Q: I have been recruited by a headhunter for a full-time job. The problem is that I want to work part-time so that I can be home when my children get off the school bus. Is there anything wrong with going to the interview in the hope that this company falls in love with me and offers me a part-time position?

A: A job interview is not unlike a blind date: Both parties are on an expedition. Is there chemistry or not? I have never heard of receiving a job offer after one meeting, just as I have never heard of a marriage proposal on a first date. What is to say that this is the company and the people with whom you want to work — even if they did offer you a part-time position? There is nothing wrong with going on the interview. Maybe you'll fall in love; maybe they will. Maybe it will be apparent from the first handshake that this was not a match made in Heaven. You are lucky that you are already married and your anxiety is only about a job. I can't imagine the nature of the question if this were about a man. To quote my son: Chill. And start planning your wardrobe.
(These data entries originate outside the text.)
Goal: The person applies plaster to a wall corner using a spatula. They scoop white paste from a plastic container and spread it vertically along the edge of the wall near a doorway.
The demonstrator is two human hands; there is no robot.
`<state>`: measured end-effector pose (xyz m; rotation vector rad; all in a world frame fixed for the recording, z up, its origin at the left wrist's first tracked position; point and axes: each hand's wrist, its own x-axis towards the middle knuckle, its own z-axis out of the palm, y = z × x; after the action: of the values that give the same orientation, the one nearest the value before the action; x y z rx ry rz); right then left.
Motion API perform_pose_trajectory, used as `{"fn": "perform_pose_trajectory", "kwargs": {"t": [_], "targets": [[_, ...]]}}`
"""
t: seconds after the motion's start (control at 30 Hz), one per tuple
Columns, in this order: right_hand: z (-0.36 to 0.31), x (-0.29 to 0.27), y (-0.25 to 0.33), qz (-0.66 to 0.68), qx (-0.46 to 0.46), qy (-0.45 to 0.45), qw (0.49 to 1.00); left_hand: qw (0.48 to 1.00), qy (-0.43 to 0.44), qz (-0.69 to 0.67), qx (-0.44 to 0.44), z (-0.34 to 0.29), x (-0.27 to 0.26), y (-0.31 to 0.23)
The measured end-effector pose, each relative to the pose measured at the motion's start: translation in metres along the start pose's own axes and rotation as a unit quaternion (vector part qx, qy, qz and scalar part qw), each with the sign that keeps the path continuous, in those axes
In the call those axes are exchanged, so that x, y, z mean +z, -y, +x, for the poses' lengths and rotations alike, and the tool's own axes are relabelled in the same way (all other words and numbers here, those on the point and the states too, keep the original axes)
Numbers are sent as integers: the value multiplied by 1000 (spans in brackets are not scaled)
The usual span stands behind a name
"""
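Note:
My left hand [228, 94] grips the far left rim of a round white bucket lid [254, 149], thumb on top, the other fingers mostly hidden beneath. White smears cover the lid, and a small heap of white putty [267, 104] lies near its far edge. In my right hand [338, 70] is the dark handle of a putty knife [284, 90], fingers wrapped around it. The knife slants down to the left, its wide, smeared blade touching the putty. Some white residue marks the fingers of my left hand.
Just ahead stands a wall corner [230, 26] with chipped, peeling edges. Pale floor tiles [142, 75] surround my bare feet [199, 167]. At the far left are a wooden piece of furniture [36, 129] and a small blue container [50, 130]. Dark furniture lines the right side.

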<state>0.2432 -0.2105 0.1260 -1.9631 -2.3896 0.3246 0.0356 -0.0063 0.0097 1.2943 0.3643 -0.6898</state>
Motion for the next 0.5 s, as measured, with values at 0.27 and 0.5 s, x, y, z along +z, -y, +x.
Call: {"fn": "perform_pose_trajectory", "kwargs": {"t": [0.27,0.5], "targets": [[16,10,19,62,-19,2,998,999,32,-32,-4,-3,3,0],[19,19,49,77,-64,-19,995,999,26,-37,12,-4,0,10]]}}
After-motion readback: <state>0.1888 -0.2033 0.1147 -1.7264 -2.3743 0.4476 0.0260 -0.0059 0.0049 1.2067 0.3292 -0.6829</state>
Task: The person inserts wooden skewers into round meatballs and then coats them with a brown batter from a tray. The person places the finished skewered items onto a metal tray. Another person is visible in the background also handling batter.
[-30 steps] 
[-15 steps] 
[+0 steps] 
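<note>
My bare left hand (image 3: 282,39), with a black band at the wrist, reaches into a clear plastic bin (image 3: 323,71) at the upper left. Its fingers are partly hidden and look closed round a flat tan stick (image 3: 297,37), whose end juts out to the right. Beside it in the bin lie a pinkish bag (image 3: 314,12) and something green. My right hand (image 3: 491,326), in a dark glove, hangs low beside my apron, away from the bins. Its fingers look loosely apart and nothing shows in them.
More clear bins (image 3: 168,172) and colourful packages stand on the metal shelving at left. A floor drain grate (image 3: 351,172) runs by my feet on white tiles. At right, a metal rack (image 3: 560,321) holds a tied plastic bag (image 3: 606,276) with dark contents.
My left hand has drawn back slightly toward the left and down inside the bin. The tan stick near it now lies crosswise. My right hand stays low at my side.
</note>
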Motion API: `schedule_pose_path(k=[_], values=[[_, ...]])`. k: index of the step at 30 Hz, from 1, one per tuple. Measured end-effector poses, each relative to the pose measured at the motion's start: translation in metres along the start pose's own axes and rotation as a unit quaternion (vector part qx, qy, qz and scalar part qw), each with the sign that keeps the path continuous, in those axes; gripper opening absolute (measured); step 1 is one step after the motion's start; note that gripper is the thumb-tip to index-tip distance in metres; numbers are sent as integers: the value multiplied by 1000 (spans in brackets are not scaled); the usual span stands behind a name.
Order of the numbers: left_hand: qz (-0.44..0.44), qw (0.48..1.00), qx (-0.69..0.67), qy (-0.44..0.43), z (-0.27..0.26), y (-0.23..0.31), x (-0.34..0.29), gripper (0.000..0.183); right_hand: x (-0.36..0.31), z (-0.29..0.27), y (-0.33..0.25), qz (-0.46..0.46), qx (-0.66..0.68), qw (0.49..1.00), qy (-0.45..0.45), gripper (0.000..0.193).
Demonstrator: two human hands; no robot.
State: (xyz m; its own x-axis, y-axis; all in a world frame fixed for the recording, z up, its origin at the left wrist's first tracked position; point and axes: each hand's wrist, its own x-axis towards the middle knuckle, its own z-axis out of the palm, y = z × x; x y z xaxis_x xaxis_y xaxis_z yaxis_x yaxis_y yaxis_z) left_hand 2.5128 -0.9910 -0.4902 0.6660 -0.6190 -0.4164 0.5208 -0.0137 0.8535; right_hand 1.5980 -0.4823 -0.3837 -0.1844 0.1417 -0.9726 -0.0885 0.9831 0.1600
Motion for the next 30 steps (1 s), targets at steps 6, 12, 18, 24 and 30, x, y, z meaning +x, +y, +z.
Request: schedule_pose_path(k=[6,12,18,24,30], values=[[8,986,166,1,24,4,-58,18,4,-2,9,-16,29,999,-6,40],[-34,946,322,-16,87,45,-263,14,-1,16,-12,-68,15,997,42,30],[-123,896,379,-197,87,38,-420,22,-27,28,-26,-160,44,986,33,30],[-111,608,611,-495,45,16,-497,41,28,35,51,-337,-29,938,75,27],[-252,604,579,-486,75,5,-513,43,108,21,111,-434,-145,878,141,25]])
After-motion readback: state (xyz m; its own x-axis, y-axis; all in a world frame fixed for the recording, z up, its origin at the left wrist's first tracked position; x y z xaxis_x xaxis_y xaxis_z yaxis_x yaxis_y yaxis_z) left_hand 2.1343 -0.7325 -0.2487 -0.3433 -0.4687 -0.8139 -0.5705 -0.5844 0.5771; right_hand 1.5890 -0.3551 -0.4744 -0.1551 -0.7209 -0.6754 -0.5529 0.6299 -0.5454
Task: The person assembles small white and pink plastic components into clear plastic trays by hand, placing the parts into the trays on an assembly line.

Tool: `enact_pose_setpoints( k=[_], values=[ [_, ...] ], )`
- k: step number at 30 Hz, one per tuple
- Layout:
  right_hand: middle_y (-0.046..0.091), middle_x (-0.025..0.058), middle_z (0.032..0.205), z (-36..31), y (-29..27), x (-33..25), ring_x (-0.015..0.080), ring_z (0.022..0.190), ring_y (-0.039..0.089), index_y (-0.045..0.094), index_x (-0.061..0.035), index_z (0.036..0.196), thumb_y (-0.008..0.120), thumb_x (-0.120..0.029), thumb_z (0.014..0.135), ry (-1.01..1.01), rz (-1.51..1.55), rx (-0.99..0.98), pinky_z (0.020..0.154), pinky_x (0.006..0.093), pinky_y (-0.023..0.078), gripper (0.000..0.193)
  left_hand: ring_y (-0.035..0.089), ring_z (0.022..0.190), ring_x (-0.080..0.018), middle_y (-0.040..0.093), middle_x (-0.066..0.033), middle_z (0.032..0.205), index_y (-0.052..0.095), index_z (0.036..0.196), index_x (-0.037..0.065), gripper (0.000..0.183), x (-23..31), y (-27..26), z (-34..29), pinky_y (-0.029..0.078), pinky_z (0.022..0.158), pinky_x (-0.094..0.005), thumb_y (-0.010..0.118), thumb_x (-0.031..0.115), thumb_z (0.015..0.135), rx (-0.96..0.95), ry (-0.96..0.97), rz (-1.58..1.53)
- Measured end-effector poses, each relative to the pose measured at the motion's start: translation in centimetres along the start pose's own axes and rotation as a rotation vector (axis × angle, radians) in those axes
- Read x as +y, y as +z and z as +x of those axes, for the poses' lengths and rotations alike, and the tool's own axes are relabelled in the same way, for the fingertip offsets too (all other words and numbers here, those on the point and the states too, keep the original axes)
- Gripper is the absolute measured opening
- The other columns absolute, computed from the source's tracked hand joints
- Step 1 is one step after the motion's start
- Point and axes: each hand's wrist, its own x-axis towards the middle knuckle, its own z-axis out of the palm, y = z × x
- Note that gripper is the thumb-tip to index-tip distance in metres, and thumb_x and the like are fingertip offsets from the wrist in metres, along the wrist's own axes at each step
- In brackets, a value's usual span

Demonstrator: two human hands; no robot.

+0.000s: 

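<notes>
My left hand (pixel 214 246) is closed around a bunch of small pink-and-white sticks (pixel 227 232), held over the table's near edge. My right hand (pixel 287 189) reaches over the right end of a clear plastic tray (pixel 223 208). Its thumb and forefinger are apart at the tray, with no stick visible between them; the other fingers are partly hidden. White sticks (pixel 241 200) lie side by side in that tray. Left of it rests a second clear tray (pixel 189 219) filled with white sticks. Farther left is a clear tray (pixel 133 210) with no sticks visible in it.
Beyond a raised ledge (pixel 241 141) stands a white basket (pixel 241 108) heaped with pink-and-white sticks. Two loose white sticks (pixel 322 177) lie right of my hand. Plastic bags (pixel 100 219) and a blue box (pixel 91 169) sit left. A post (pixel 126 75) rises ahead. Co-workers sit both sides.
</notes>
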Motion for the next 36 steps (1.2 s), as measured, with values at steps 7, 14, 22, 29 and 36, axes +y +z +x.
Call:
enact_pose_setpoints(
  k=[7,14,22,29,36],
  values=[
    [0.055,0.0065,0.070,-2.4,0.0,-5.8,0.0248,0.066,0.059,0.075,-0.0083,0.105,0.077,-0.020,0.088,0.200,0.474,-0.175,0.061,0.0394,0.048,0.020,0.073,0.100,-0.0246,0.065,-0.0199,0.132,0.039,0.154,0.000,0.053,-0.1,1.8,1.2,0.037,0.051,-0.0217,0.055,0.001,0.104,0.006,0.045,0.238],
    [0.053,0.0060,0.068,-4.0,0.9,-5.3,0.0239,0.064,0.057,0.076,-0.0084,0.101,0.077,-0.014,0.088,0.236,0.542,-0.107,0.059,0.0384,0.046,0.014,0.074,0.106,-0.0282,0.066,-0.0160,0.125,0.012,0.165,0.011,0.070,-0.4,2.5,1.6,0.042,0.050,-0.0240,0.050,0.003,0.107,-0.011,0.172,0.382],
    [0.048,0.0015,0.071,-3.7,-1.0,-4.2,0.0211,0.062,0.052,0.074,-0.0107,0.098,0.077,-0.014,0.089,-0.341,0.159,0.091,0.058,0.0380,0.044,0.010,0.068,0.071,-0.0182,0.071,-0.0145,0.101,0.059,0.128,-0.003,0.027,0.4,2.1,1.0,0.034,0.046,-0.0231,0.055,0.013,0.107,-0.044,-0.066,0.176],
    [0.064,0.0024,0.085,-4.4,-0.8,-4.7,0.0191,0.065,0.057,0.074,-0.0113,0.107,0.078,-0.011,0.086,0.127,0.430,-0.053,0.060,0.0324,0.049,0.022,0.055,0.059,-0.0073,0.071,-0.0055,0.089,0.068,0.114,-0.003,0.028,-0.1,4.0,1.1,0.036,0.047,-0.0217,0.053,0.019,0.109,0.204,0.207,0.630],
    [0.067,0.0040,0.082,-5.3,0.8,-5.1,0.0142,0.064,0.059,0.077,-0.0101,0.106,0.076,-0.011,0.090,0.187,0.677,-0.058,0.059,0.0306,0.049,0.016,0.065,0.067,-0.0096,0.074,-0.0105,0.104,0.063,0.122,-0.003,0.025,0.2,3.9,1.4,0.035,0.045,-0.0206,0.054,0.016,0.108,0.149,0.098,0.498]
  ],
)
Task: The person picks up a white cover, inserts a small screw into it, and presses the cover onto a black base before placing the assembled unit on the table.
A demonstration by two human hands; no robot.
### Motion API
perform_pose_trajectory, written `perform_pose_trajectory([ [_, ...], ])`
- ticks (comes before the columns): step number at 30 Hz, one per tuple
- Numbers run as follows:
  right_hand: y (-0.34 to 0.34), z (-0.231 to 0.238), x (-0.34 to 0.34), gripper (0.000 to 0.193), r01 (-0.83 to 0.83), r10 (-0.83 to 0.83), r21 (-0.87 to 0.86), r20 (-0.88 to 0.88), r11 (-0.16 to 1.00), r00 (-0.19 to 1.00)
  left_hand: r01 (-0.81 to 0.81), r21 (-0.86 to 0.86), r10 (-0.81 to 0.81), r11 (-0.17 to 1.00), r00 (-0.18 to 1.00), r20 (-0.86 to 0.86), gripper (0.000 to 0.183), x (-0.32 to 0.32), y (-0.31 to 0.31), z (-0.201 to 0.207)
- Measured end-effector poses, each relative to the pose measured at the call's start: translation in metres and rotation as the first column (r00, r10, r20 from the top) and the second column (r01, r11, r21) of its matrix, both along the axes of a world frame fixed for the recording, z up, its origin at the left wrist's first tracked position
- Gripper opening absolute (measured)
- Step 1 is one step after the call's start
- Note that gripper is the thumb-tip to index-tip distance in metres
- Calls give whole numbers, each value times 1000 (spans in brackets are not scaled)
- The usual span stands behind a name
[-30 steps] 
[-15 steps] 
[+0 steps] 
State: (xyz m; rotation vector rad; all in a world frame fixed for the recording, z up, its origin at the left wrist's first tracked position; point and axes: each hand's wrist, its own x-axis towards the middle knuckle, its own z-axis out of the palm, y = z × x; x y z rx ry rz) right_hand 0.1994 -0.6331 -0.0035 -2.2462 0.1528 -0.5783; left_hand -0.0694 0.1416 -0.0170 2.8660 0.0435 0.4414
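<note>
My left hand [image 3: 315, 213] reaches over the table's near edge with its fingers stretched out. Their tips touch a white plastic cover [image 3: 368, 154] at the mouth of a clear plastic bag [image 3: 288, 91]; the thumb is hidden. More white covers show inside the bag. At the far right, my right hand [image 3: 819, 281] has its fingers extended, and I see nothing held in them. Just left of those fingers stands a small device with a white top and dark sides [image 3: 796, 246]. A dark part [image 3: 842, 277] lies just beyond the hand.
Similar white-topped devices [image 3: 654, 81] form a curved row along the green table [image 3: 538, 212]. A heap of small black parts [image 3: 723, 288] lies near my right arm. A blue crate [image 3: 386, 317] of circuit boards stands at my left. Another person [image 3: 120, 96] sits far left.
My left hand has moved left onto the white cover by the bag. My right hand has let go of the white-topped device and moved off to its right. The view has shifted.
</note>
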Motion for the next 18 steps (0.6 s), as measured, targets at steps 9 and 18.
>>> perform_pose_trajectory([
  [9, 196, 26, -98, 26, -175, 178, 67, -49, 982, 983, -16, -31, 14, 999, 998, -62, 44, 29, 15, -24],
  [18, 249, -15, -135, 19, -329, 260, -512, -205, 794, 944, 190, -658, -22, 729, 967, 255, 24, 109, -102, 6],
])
Q: Nine years ago I moved my family to Latin America so that my wife could be closer to her parents. My father-in-law promised to set up a business for me, as he had done for my brother-in-law. He did try to help me but I am an American in a culture that does not look well upon outsiders; no business ever got off the ground. There is another important factor. My 12-year-old son has some learning difficulties and needs a more specialized program than is offered here. He goes for therapy but I don't see a tremendous amount of progress. My guess is that he would fare better with professionals in the U.S. I would like to return to New York where I feel my son will have more success and where there are more employment opportunities. My in-laws feel that having family around is important for my wife and son and that that consideration takes precedence over all others.

A:I forget: Did you exchange vows with your wife or with her parents?

From an objective point of view I can say without hesitation that you should feel no compunction about moving home. Nine years is a long time to try to make a new country and a new job work: you are not a quitter. More importantly, no amount of family support for your son can outweigh the advantages of top-notch therapy. If the professionals are better in the United States your decision is made for you. Your first responsibility is to your son. Why don't you sit down with your in-laws and ask them to put his needs first — even before theirs? You have no reason to feel abashed about the fact that your son's requirements, and your own leanings, happened to coincide. Of course in a perfect world your wife would be inclining in the same direction. You might want to start downloading photos of tempting real estate from the web.